22 de febrero de 2018

Mirándose el ombligo en el verano




Como reza el viejo adagio popular, supuestamente para sentirte realizado en esta vida tenés que escribir un libro, plantar un árbol, y tener un hijo. Pues bien, como no tengo previsto tener hijos, y árboles tengo de sobra, me estoy encomendando a la tarea de escribir un libro. En principio, pienso concebirlo con honestidad, dado que voy a hacer una selección de textos que fui escribiendo en este blog. Son más de 1.300 notas, desde 2005 hasta la fecha, y obviamente algunas las considero más logradas o mejor redactadas que otras. En realidad, si es que sale el proyecto, será un "mix" entre cuatro o cinco cuentos que tengo escritos y que nunca vieron la luz, más una antología de este blog. Por eso, insisto en que antes voy a elegir con el mejor criterio posible el material, porque aún si lo deseara sería imposible publicar en papel todo lo que ustedes han encontrado aquí en los últimos 13 años. No me interesa terminar haciendo un mamotreto ilegible y aburrido. Y como uno va cambiando su forma de pensar, muchas veces forzado por la cruda realidad, entonces la candidez y cierta ingenuidad de las primeras publicaciones no refleja mi modo de ver las cosas hoy. Sin embargo, algún posteo de los más antiguos voy a incluir, porque esa persona "fui" yo, y ningún otro. Por supuesto, no esperen la excelencia literaria ni mucho menos, mis aspiraciones son modestas. Y después está el tema más complicado, que es el costo de publicar una tirada de ejemplares. Seguramente voy a tramitar algún subsidio que me ayude a paliar los gastos.

Quizás por el costo que singnifica una publicación en papel, es que abundan muchos blogs dedicados a la literatura, donde personas de todas partes del mundo comparten su prosa o su poesía. En algunos casos, directamente se elige el formato digital por considerar que tiene mayor acceso, y a su vez el lector accede a los contenidos gratuitamente. No obstante, el libro sigue teniendo mayor peso y entidad cultural, me atrevería a decir que es una de las pocas cosas que perdurará en los próximos 50 o 100 años. Los dispositivos para "E-books", además de ser difíciles de conseguir o resultar muy caros, no representan la misma experiencia de hojear las páginas de un texto cualquiera. Lo importante, desde luego, es el contenido, más allá que el modo que elijas para publicar.
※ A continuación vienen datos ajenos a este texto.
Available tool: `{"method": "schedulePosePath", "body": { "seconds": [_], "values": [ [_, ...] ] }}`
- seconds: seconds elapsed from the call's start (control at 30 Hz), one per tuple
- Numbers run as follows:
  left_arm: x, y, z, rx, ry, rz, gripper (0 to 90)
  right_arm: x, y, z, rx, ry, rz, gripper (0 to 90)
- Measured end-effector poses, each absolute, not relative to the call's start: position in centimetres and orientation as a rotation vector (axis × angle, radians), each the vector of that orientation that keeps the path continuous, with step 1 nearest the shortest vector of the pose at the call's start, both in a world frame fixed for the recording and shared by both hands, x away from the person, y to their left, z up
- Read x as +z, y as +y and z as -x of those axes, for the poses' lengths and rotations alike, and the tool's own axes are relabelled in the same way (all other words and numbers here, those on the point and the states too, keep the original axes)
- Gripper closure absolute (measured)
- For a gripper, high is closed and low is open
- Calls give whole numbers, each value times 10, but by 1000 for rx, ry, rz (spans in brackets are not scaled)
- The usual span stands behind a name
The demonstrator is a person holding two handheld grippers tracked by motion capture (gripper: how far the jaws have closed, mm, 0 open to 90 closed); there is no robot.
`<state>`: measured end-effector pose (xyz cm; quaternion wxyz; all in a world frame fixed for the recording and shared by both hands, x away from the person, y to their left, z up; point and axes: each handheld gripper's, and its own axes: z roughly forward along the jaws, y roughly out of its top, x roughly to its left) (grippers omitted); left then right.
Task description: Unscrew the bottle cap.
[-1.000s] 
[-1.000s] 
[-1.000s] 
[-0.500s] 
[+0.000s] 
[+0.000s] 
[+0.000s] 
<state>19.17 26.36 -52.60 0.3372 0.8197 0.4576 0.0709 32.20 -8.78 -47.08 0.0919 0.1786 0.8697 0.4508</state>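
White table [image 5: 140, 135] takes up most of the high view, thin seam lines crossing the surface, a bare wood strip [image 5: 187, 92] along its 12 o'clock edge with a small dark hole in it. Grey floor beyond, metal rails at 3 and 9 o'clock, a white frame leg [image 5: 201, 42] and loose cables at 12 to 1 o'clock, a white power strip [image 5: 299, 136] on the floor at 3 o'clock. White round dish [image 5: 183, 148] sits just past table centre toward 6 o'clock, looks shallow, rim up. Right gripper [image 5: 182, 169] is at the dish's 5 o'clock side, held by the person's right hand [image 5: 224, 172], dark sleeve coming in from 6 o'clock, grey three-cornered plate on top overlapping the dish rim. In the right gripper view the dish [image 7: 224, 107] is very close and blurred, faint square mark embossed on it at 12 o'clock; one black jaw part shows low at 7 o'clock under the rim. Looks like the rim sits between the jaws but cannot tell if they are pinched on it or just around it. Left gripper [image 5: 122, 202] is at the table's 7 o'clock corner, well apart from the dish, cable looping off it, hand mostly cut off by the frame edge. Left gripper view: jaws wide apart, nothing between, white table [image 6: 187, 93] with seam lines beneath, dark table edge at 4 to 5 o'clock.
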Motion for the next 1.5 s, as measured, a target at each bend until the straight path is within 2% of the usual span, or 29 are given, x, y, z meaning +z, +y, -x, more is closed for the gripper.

Si lo logro hacer, sería para darme un gusto personal, pero a su vez, con la expectativa de que alguien lo lea, de lo contrario sería totalmente inútil el esfuerzo económico. Deben ser escritos los cuales generen interés.  En fin, veremos qué posibilidades hay, y hasta tanto aparezcan, voy seleccionando el material que me parece mejor escrito durante todos estos años. Punto final.